Source data
==*==
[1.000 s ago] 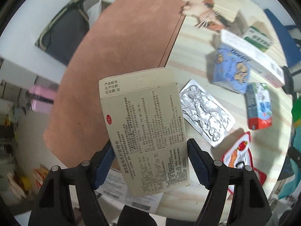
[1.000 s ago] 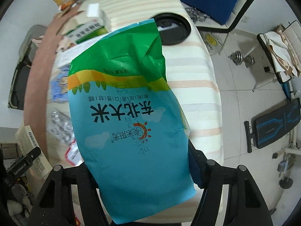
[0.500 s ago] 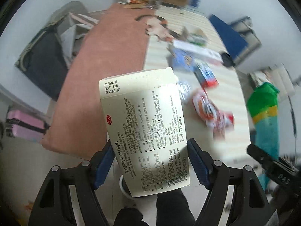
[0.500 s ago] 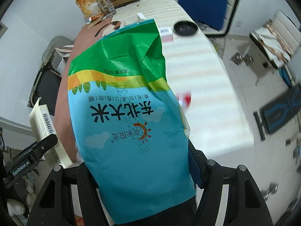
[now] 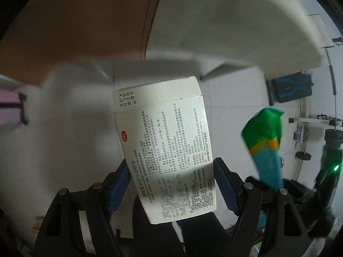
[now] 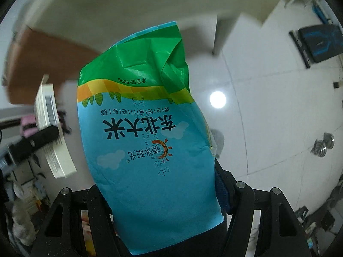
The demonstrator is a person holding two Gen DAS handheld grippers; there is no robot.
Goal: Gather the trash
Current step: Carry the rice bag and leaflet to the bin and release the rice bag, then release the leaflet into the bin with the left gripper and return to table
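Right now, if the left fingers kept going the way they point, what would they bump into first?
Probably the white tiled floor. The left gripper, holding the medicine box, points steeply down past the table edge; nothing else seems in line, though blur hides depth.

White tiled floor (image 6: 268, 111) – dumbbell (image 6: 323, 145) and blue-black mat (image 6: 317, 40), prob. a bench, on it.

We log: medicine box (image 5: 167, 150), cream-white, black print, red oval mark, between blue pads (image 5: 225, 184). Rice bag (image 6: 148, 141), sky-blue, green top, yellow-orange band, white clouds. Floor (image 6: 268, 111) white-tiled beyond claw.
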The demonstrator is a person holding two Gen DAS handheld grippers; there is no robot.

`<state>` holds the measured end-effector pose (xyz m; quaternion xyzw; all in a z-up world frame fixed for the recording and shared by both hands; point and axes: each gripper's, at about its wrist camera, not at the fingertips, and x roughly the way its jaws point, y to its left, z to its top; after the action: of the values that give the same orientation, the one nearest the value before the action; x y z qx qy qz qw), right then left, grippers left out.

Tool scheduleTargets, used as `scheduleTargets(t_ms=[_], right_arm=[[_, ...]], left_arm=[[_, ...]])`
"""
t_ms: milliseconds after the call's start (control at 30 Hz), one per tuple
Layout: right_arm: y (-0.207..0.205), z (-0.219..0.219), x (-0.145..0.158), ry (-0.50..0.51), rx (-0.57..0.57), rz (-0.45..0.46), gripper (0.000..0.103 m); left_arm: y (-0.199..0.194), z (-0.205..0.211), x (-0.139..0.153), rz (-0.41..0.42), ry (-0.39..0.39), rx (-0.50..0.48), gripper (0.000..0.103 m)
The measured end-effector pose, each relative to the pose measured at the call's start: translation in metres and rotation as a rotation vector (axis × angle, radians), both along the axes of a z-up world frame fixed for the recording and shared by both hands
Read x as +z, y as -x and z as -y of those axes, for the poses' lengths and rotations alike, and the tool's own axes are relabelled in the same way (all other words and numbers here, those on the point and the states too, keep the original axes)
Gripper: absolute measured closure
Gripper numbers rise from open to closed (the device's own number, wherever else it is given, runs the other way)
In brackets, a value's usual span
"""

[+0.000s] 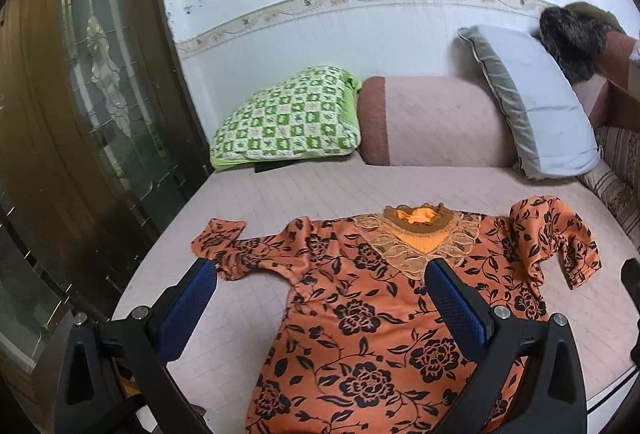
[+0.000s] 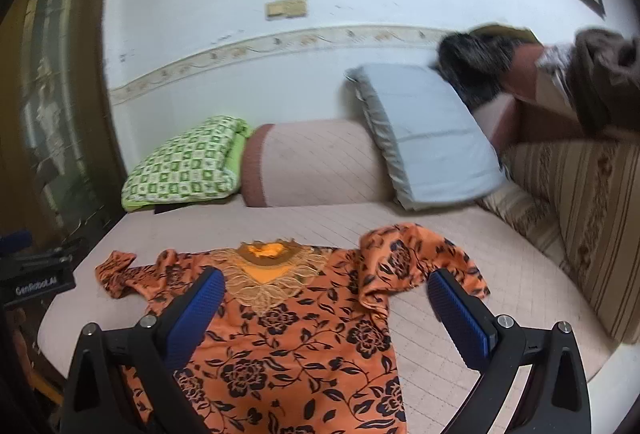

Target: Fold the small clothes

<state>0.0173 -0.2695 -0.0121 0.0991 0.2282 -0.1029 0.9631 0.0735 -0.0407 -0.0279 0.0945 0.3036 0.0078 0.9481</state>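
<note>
orange top laid flat, both grippers wide and empty

left wrist view: the left gripper (image 1: 320,274) hovers over the bed (image 1: 280,190) with its jaws spread wide, nothing between the blue ribbed pads (image 1: 188,310). the orange floral top (image 1: 360,334) lies face up at the centre of the view, neckline toward 12 o'clock, hem running out of frame at 6. a lace collar panel (image 1: 416,238) sits at the neck. one sleeve (image 1: 224,246) stretches toward 9 o'clock, fairly flat; the other sleeve (image 1: 560,238) at 3 o'clock is bunched and doubled over. a green checked pillow (image 1: 288,114) sits at 11 o'clock, a grey pillow (image 1: 532,106) at 2.

right wrist view: the right gripper (image 2: 324,286) is likewise spread and holds nothing. the crumpled sleeve lies just beyond its 3 o'clock finger. the picture is slightly blurred. the left tool's body shows at 9 o'clock.

handling, as a judgement: the cloth looks thin, light, limp and a little slick, so it will drape and slide, not hold a crease. likely holds are the sleeve cuffs or shoulder seams, pinching a single layer. the lace looks snag-prone; better avoided. the quilted bed cover may give some drag.
</note>
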Motion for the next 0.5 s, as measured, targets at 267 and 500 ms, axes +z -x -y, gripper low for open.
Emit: scheduleTargets(t_ms=[267, 500], right_arm=[[-0.012, 0.017, -0.006, -0.018, -0.019, -0.009, 0.000], [-0.014, 0.006, -0.010, 0.008, -0.011, -0.008, 0.000]], left_arm=[[-0.011, 0.019, -0.006, -0.013, -0.001, -0.030, 0.000], [-0.014, 0.023, -0.008, -0.017, 0.002, -0.040, 0.000]])
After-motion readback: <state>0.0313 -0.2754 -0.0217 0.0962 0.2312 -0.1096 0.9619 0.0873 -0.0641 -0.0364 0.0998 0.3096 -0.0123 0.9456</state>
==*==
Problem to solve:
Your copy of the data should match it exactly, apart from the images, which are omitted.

Response:
[1.000 s ago] 
[1.000 s ago] 
[0.500 s ago] 
[0.500 s ago] 
[now] 
[now] 
The demonstrator is a person holding two Gen DAS handheld grippers; there is no robot.
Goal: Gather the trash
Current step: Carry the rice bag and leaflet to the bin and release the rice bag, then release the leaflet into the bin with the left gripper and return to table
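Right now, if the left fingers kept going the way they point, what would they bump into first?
Probably the white tiled floor. The left gripper, holding the medicine box, points steeply down past the table edge; nothing else seems in line, though blur hides depth.

White tiled floor (image 6: 268, 111) – dumbbell (image 6: 323, 145) and blue-black mat (image 6: 317, 40), prob. a bench, on it.

We log: medicine box (image 5: 167, 150), cream-white, black print, red oval mark, between blue pads (image 5: 225, 184). Rice bag (image 6: 148, 141), sky-blue, green top, yellow-orange band, white clouds. Floor (image 6: 268, 111) white-tiled beyond claw.
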The demonstrator is a person holding two Gen DAS handheld grippers; there is no robot.

`<state>` holds the measured end-effector pose (xyz m; quaternion xyzw; all in a z-up world frame fixed for the recording and shared by both hands; point and axes: each gripper's, at about its wrist camera, not at the fingertips, and x roughly the way its jaws point, y to its left, z to its top; after the action: of the values that give the same orientation, the one nearest the value before the action; x y z qx qy qz qw), right then left, grippers left out.

Tool scheduleTargets, used as `scheduleTargets(t_ms=[_], right_arm=[[_, ...]], left_arm=[[_, ...]])`
"""
t_ms: milliseconds after the call's start (control at 30 Hz), one per tuple
Layout: right_arm: y (-0.207..0.205), z (-0.219..0.219), x (-0.145..0.158), ry (-0.50..0.51), rx (-0.57..0.57), rz (-0.45..0.46), gripper (0.000..0.103 m); left_arm: y (-0.199..0.194), z (-0.205..0.211), x (-0.139..0.153), rz (-0.41..0.42), ry (-0.39..0.39), rx (-0.50..0.48), gripper (0.000..0.103 m)
The measured end-effector pose, each relative to the pose measured at the call's start: translation in metres and rotation as a rotation vector (axis × angle, radians), both along the axes of a z-up world frame fixed for the recording and shared by both hands
Read x as +z, y as -x and z as -y of those axes, for the poses' lengths and rotations alike, and the tool's own axes are relabelled in the same way (all other words and numbers here, those on the point and the states too, keep the original axes)
Gripper: absolute measured closure
Gripper numbers rise from open to closed (the device's own number, wherever else it is given, runs the other way)
In brackets, a value's usual span
"""

[+0.000s] 
[+0.000s] 

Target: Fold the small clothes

<state>0.0173 -0.2695 -0.0121 0.0991 0.2282 -0.1029 0.9631 0.0735 -0.0407 -0.0279 0.0945 0.3036 0.0078 0.9481</state>
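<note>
orange top laid flat, both grippers wide and empty

left wrist view: the left gripper (image 1: 320,274) hovers over the bed (image 1: 280,190) with its jaws spread wide, nothing between the blue ribbed pads (image 1: 188,310). the orange floral top (image 1: 360,334) lies face up at the centre of the view, neckline toward 12 o'clock, hem running out of frame at 6. a lace collar panel (image 1: 416,238) sits at the neck. one sleeve (image 1: 224,246) stretches toward 9 o'clock, fairly flat; the other sleeve (image 1: 560,238) at 3 o'clock is bunched and doubled over. a green checked pillow (image 1: 288,114) sits at 11 o'clock, a grey pillow (image 1: 532,106) at 2.

right wrist view: the right gripper (image 2: 324,286) is likewise spread and holds nothing. the crumpled sleeve lies just beyond its 3 o'clock finger. the picture is slightly blurred. the left tool's body shows at 9 o'clock.

handling, as a judgement: the cloth looks thin, light, limp and a little slick, so it will drape and slide, not hold a crease. likely holds are the sleeve cuffs or shoulder seams, pinching a single layer. the lace looks snag-prone; better avoided. the quilted bed cover may give some drag.
</note>
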Motion for the next 0.5 s, as measured, targets at 267 and 500 ms, axes +z -x -y, gripper low for open.
Emit: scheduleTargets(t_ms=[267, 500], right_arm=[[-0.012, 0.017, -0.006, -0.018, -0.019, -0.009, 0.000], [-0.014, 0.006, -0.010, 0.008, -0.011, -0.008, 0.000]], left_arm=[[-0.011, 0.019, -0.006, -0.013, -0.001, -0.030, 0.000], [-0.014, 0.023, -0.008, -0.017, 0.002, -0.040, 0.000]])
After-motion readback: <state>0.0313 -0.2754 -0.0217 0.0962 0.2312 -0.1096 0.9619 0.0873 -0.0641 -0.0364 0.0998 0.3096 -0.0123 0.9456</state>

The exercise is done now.